Sport
Worsfold a hero, says outgoing Essendon president – The Age
Essendon have chosen influential board member and former PwC chairman Paul Brasher as the club’s next president, with Lindsay Tanner handing over the reins later this year.

“John Worsfold’s a hero in my view and all Essendon supporters should regard him as such,” he told The Age. “We’ve been very fortunate to have someone of his character and calibre leading the club over that period.”
Tanner said Worsfold, whose term will coincide with Tanner’s entire presidency, had helped rebuilding, “not just a team, we were rebuilding a club”.
Of Essendon’s on-field prospects, Tanner said: “We obviously believe we’re building towards an opportunity, you know, looked around the 2020 to 2022 kind of area, to be up in the upper echelon. That’s been the approach, to get ourselves over the impact of the drugs crisis, consolidate and gradually put together a group of players that … get us up to the zone we haven’t been in for quite a long time.”

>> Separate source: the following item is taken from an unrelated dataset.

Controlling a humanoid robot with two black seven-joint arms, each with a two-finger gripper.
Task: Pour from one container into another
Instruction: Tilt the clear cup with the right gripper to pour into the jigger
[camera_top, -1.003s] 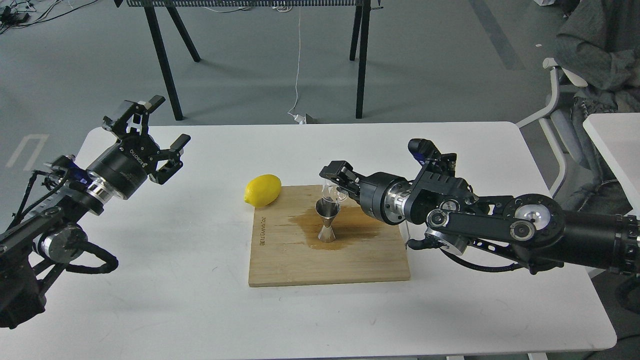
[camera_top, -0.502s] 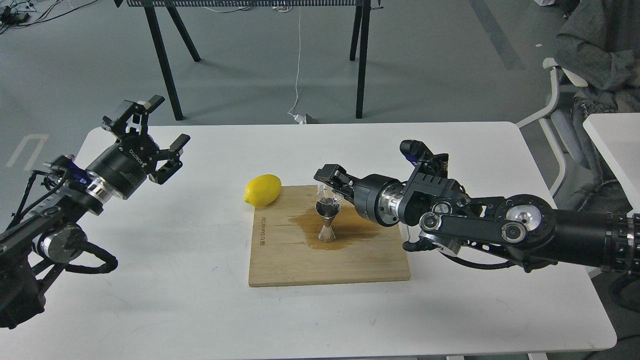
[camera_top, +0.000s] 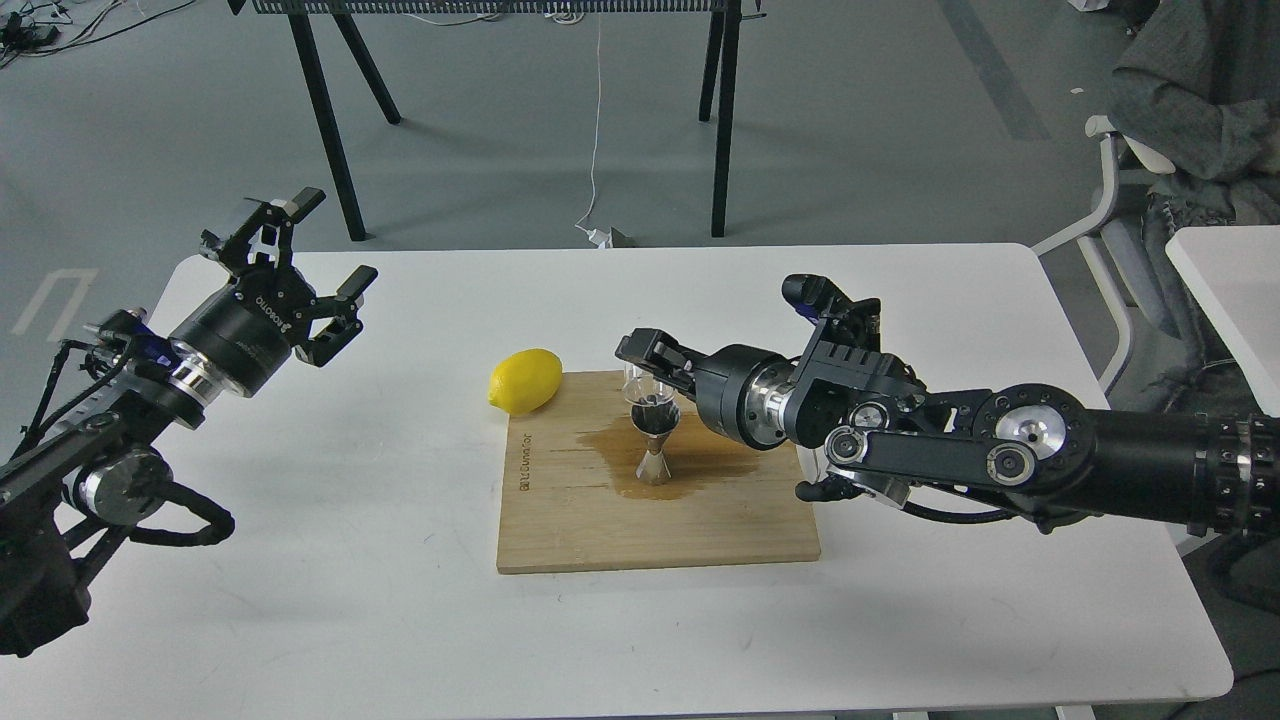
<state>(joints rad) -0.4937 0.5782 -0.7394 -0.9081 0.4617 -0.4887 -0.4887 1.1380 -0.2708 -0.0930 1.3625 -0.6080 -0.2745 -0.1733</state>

But Tanner also said that the fallout from COVID-19 meant Essendon were facing a similar financial loss to the drawn-out ASADA crisis, after achieving rapid financial recovery. He said the debt from the drugs crisis had been “pushing up to about $13 million,” adding, “we’ll end up in a similar sort of position that we were at the peak of the drugs crisis.”
The Dons had wiped off most of that $13 million in debt, with Brasher credited with a key role in that achievement.
Tanner, who took over as president just weeks before current and former players were suspended for a season by the Court of Arbitration for Sport, said he had not had any second thoughts about staying on during the COVID-19 crisis.
Paul Brasher will take over as president.Credit:Michael Dodge
Tanner called his successor Brasher, a key figure in Essendon’s financial recovery, “indispensable” to the Bombers during Tanner’s time.
“No, no second thoughts,” Tanner told The Age of his decision, which he had flagged at the club’s annual general meeting late last year. “All the key people who navigated the club through that period, both management and board, are still in place. There’s no case for me changing my position.”
Tanner has a number of board and business commitments, having just become chairman of a superannuation services business.
“The driver of the decision is a combination of things,” he said. “One is that it’s a reasonable period of time for someone to be president, secondly the pressure of other commitments has increased significantly, thirdly I saw myself as taking on the position to do a job, which was to get the place back in good shape after the consequences of the ASADA stuff.
“Clearly that phase is now over. We are a normal club, we’re in good shape and well positioned to battle our way through the extraordinary situation all our clubs are now facing.”
Tanner said he intended to stay on the board, as flagged. His term finishes late in 2021 but he did not know how long he would remain. “I certainly won’t pursue another term … whether I remain there for the whole year I think depends a bit on circumstances.” He expected to remain president for the duration of this season.
Tanner said of Brasher: “It’s well documented that the club got itself into strife because of governance deficiencies and there’s been an enormous rebuilding of the governance infrastructure that Paul has driven.
“He’s also been very important on the board generally and as mad a supporter as anybody I know. ”
Brasher, an Essendon board member for the past eight years, is finance director, chair of the audit, risk and integrity committee and the only surviving board member from the disastrous 2012 season. And as such, to avoid any issues, Brasher chose to be put before the members in an election in Tanner’s tenure.
Brasher was a partner at accounting giant PricewaterhouseCoopers (PwC), then chaired the Australian firm and rose to the heights of chairman of PwC’s global board.
Brasher has been chairman of Incitec Pivot Limited and of the Reach Foundation, director of Amcor Limited and Perpetual Limited, board member of the Victorian Arts Centre Trust and Teach for Australia.
In a statement, Brasher said: “I am delighted to be named president-in-waiting of the Essendon Football Club.
“Firstly, it would be remiss of me not to acknowledge and thank Lindsay for his leadership as president since 2015. His guidance and direction has ensured crucial stability for our football club.
“I am very proud to be representing our members as president of this great club, and I look forward to continuing to build on the strong foundations.”
Jake Niall is a Walkley award-winning sports journalist and chief AFL writer for The Age.